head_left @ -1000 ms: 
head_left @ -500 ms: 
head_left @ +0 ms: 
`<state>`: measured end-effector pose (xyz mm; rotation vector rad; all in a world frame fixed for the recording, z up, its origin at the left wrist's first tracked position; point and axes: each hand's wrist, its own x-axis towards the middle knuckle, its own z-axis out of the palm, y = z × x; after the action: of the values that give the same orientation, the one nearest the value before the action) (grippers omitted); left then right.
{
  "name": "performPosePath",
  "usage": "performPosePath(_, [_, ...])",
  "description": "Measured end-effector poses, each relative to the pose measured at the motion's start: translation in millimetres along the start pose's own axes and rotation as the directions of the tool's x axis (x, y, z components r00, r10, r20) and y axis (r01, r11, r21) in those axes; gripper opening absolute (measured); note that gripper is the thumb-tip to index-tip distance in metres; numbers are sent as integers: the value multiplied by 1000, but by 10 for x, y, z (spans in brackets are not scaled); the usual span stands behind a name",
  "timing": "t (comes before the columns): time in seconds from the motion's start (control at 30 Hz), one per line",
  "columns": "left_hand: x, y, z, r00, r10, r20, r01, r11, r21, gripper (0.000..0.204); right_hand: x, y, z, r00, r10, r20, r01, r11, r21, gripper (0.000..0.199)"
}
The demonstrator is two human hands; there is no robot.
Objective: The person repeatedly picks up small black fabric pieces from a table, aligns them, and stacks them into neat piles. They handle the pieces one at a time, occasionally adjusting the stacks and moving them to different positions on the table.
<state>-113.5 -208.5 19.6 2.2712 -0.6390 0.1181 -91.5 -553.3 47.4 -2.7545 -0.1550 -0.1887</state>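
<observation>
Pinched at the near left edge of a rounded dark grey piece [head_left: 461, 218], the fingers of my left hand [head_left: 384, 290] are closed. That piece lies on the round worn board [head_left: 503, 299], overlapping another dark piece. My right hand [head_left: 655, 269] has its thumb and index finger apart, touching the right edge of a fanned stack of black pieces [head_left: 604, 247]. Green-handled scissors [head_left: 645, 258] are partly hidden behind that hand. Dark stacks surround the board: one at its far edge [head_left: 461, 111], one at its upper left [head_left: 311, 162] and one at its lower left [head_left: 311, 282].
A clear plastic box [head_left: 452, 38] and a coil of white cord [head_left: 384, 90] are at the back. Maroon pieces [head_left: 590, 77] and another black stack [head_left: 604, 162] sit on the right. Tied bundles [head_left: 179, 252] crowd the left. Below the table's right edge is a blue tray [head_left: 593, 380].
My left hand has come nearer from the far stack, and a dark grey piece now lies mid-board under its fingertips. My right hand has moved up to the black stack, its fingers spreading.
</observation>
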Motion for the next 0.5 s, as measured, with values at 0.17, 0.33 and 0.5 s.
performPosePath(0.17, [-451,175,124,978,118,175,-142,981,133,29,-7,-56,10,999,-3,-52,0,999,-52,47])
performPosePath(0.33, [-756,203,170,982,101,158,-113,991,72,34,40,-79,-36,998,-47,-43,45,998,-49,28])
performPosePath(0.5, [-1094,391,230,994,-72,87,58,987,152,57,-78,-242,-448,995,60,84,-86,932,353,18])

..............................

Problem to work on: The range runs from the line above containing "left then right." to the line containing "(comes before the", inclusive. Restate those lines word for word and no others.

Response below:
`<state>`: measured end-effector pose (xyz mm; rotation vector rad; all in a world frame fixed for the recording, z up, its origin at the left wrist's first tracked position; point and axes: each hand's wrist, its own x-axis towards the middle knuckle, its own z-axis out of the palm, y = z × x; after the action: of the values that give the same orientation, the one nearest the value before the action) (grippers omitted); left then right.
{
  "name": "performPosePath",
  "usage": "performPosePath(_, [_, ...])",
  "description": "Measured end-effector poses, each relative to the pose measured at the motion's start: translation in millimetres along the start pose's own axes and rotation as the directions of the tool's x axis (x, y, z components r00, r10, r20) and y axis (r01, r11, r21) in those axes; gripper opening absolute (measured); note that gripper is the thumb-tip to index-tip distance in metres; numbers are sent as integers: the value multiplied by 1000, but by 10 for x, y, z (spans in brackets are not scaled); the usual span stands behind a name",
  "timing": "t (comes before the columns): time in seconds from the motion's start (control at 30 Hz), one per line",

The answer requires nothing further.